### WORK ORDER
Transcribe the listing below only from the line with "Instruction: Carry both" up to and including the line with "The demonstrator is".

_____

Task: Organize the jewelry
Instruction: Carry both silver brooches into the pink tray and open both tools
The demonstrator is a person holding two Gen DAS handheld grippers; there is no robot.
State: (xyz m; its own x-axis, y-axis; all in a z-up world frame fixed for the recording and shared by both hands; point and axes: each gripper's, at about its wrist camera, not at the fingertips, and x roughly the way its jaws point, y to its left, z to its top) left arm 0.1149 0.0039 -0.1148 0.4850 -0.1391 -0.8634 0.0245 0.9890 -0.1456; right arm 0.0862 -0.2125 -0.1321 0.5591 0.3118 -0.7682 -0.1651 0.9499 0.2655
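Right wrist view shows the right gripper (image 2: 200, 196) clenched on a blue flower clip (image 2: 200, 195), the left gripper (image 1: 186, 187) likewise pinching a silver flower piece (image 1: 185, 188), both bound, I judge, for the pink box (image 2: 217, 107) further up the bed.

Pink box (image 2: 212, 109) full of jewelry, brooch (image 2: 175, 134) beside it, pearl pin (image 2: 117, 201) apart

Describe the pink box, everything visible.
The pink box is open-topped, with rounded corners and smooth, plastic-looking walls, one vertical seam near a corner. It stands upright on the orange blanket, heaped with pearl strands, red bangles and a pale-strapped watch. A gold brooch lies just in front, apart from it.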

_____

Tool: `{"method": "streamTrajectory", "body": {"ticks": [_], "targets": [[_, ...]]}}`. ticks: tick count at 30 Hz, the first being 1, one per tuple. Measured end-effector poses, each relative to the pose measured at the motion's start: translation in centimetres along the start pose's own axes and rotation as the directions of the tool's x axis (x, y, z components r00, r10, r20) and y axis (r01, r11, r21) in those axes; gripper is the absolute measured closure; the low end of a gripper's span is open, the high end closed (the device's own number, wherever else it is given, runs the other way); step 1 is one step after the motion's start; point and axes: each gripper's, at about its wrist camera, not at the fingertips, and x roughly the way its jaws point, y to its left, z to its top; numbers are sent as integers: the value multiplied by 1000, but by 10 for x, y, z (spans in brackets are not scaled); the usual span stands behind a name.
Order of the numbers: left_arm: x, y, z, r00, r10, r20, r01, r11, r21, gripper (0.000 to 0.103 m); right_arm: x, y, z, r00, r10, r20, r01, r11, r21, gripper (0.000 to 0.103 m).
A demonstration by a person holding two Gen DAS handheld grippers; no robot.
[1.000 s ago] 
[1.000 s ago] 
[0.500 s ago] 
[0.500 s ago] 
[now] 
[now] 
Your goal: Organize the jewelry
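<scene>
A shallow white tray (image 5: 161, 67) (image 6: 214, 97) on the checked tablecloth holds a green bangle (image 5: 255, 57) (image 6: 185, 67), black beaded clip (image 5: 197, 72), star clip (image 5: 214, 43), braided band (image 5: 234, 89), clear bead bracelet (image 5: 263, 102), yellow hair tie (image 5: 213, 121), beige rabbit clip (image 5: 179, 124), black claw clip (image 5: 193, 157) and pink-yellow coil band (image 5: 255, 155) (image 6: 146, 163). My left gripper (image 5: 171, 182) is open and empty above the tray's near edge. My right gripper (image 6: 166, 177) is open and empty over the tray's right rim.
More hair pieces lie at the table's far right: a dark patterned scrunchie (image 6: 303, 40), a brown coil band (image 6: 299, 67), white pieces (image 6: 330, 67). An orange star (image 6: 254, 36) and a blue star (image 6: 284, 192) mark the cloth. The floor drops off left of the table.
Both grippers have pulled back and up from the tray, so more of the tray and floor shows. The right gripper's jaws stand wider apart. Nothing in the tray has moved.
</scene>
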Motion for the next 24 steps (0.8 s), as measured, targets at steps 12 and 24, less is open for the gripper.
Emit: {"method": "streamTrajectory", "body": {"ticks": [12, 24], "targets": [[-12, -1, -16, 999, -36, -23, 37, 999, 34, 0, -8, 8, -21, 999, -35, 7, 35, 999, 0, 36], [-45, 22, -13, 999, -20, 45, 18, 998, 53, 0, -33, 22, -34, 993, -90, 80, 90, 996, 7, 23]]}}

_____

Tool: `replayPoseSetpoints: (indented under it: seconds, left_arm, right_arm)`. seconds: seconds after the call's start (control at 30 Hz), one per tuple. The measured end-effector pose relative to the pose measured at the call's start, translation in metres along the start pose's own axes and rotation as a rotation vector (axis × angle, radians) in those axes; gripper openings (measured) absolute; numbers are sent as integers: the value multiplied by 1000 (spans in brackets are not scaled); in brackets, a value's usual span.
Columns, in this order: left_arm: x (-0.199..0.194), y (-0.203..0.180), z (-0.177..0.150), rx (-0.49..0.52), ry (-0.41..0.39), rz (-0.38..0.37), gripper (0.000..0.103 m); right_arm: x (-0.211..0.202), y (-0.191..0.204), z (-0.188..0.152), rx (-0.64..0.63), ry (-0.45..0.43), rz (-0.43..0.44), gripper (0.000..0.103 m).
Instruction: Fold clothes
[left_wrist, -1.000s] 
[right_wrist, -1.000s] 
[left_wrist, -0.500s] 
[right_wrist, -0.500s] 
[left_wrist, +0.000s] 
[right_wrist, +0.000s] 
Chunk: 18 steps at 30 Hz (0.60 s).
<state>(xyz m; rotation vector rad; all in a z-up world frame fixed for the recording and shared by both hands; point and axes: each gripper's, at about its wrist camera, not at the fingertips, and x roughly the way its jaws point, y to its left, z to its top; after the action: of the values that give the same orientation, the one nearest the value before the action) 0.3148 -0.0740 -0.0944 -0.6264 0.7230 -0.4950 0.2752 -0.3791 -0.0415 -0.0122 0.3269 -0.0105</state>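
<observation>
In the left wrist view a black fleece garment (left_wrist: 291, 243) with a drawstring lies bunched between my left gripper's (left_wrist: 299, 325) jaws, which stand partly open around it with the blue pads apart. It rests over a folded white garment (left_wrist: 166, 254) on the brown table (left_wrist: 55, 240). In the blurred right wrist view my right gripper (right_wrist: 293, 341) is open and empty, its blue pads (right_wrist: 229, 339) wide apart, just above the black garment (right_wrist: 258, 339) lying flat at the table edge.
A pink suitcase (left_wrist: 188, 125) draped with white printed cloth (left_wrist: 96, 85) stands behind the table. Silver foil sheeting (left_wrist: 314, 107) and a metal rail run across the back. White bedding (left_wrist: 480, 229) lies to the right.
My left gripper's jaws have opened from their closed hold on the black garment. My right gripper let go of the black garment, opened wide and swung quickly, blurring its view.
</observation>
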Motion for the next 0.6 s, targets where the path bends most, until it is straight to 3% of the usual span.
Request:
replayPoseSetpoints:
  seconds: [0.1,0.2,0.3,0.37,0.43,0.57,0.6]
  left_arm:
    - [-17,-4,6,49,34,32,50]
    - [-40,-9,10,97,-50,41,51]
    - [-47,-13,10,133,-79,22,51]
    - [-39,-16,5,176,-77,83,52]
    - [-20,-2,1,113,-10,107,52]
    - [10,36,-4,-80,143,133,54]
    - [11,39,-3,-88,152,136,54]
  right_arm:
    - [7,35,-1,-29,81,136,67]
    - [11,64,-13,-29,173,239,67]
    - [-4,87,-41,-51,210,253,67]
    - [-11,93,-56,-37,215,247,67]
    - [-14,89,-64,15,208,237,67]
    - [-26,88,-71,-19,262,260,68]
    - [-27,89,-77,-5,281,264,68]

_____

### YOUR RESPONSE
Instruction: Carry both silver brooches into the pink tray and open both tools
The demonstrator is a person holding two Gen DAS handheld grippers; there is no robot.

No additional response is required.